- **ABOUT THIS EXERCISE**: Report every line of the records below that contains the word "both".

(Items from a data source)
# # # #
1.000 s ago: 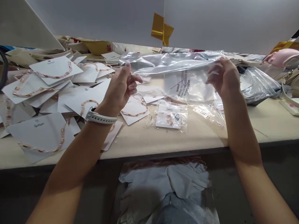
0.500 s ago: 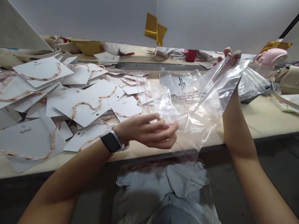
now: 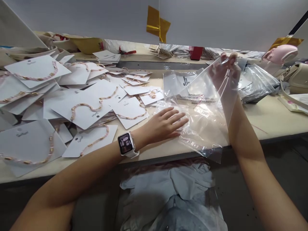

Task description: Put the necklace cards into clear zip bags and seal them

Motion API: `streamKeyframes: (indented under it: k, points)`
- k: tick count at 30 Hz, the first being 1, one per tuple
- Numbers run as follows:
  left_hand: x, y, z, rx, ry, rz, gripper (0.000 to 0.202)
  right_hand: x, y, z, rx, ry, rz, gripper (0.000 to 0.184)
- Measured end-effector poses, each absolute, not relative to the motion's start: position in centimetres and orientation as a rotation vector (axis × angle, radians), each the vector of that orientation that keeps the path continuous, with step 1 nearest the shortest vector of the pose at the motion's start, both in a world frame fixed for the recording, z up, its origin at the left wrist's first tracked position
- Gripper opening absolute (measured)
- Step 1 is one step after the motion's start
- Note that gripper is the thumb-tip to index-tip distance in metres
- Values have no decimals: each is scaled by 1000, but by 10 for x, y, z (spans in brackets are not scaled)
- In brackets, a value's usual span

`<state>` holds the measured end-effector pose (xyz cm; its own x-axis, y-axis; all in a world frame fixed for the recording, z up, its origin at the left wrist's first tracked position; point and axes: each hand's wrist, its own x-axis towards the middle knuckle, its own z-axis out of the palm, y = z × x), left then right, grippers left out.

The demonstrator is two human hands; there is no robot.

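A clear plastic bag [image 3: 204, 112] with printed warning text spreads over the table's front edge. My right hand [image 3: 226, 69] pinches its upper corner and holds it raised, the clear film hanging over the wrist. Palm down, my left hand [image 3: 166, 125] lies flat with its fingers spread on the bag's left part; a watch is on that wrist. Just left of this hand is a white card [image 3: 131, 110] with a pink and gold beaded strand. Another flat plastic bag [image 3: 178, 80] with dark print lies behind the raised one.
Many white cards with beaded strands [image 3: 89, 102] are heaped on the left. At the right lie a stack of clear bags [image 3: 260, 80], a pink rounded object [image 3: 280, 54] and a beige bag [image 3: 292, 81]. A grey panel [image 3: 216, 22] hangs low across the back.
My left hand has gone from curled fingers at the bag to flat and spread on it. The right hand has shifted slightly left, and the bag's lower part has settled onto the table.
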<state>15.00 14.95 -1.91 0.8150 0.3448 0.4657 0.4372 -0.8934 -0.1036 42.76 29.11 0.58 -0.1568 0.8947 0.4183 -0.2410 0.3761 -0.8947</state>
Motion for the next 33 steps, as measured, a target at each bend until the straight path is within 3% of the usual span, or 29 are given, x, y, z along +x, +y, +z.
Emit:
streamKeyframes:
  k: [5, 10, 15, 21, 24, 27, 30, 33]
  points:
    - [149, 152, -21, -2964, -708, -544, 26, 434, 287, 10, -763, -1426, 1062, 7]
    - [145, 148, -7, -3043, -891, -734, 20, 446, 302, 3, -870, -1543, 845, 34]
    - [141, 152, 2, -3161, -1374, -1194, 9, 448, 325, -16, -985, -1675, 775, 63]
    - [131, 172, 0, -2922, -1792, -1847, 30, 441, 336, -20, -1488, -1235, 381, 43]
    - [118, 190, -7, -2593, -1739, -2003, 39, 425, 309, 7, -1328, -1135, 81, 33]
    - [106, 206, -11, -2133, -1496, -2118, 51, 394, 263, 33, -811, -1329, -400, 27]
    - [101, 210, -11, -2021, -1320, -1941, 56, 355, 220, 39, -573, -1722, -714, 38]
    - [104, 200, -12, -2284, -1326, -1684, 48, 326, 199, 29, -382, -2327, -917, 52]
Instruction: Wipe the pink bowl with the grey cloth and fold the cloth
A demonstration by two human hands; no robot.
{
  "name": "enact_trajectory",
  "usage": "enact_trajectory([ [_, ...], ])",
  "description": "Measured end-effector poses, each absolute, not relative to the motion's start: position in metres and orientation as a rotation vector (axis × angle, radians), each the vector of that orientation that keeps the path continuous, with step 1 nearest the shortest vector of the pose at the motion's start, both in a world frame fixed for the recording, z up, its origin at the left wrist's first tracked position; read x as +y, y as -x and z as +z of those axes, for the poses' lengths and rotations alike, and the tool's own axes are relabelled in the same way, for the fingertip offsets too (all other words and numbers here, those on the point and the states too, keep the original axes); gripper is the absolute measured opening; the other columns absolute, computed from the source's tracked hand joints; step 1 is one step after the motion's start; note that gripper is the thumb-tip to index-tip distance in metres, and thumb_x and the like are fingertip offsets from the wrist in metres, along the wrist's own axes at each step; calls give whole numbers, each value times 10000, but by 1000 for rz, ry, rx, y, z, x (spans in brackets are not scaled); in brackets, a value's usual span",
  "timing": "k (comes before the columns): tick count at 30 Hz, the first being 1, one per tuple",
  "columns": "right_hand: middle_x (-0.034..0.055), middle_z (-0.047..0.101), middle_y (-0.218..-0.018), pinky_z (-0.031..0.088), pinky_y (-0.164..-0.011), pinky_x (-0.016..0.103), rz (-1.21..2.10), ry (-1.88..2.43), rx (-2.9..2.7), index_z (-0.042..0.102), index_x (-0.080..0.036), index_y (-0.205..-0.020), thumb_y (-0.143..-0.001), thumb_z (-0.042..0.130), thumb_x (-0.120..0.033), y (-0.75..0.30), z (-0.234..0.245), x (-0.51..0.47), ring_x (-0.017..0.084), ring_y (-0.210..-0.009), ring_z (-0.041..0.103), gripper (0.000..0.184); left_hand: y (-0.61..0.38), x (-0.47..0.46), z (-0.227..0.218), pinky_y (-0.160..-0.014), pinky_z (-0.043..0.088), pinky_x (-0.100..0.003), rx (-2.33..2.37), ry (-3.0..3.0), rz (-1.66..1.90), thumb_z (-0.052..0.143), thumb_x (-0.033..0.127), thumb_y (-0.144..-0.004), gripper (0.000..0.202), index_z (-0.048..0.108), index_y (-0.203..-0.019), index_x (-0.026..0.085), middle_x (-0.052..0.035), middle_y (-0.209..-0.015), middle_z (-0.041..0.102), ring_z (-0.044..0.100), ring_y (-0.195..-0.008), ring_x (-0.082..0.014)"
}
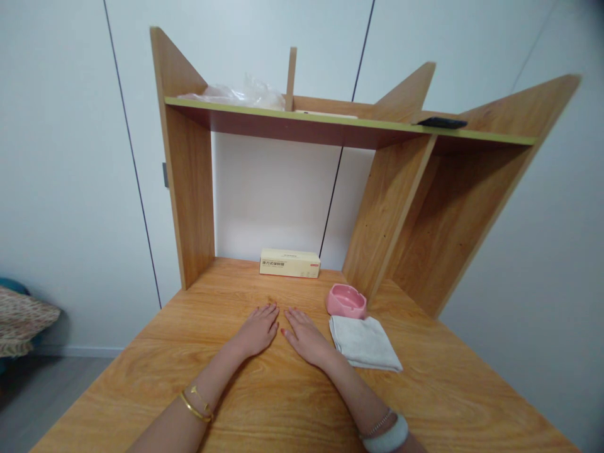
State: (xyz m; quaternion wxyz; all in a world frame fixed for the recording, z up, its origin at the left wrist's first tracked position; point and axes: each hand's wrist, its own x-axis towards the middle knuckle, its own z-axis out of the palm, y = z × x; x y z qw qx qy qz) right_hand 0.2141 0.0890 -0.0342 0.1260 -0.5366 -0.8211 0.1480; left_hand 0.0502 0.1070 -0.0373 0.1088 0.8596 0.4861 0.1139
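Palm down on the wooden desk (pixel 264 402), my left hand (pixel 258 329) lies flat with its fingers stretched forward. Beside it, a small gap away, my right hand (pixel 306 336) also rests flat, thumb pointing toward the left hand. Neither hand holds anything. Just right of my right hand is a folded light grey cloth (pixel 364 343). A pink ashtray (pixel 346 302) with notches in its rim stands behind the cloth. Farther back, beyond my fingertips, a long cream cling film box (pixel 289 264) lies against the back of the desk.
A wooden shelf unit (pixel 191 195) rises from the back of the desk. On its upper board are a clear plastic bag (pixel 245 94) and a dark flat object (pixel 442 123). Patterned fabric (pixel 28 318) shows at far left, beyond the desk's edge.
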Motion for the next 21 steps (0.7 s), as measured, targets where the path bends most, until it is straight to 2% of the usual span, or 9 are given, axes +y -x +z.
enact_trajectory([
  [21,127,236,-1394,128,-1048,358,435,1568,-2400,273,-61,-1325,-863,255,-428,-214,-33,88,214,-1291,147,590,-49,107,-38,-1034,157,-362,1429,-2519,349,251,336,-856,508,322,-1303,107,-115,-1377,275,240,-1267,-205],
])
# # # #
- **RESPONSE**:
- Measured end-effector poses, each absolute, not relative to the motion's start: position in centimetres and orientation as a rotation vector (axis × angle, radians), each the vector of that orientation that keeps the path continuous, with step 1 nearest the shortest vector of the pose at the motion's start, both in a world frame fixed for the recording, z up, its origin at the left wrist's first tracked position
  "description": "Measured end-effector poses, each absolute, not relative to the motion's start: position in metres and orientation as a rotation vector (axis × angle, radians), each the vector of that orientation that keeps the path continuous, with step 1 nearest the shortest vector of the pose at the motion's start, both in a world frame fixed for the recording, z up, its origin at the left wrist's first tracked position; read x as +y, y as -x and z as +z of those axes, for the poses' lengths and rotations alike, and the tool's own axes are relabelled in the same way, for the fingertip offsets too (all other words and numbers here, those on the point and the states too, keep the original axes); gripper is the absolute measured opening; the other columns absolute, computed from the source's tracked hand joints; step 1 is one step after the motion's start; note that gripper is the thumb-tip to index-tip distance in metres, and thumb_x and the like are fingertip offsets from the wrist in metres, along the wrist's own axes at each step; calls give whole numbers, each value times 10000, but by 1000 for rz, ry, rx, y, z, x (spans in brackets are not scaled); in brackets, a value's usual span",

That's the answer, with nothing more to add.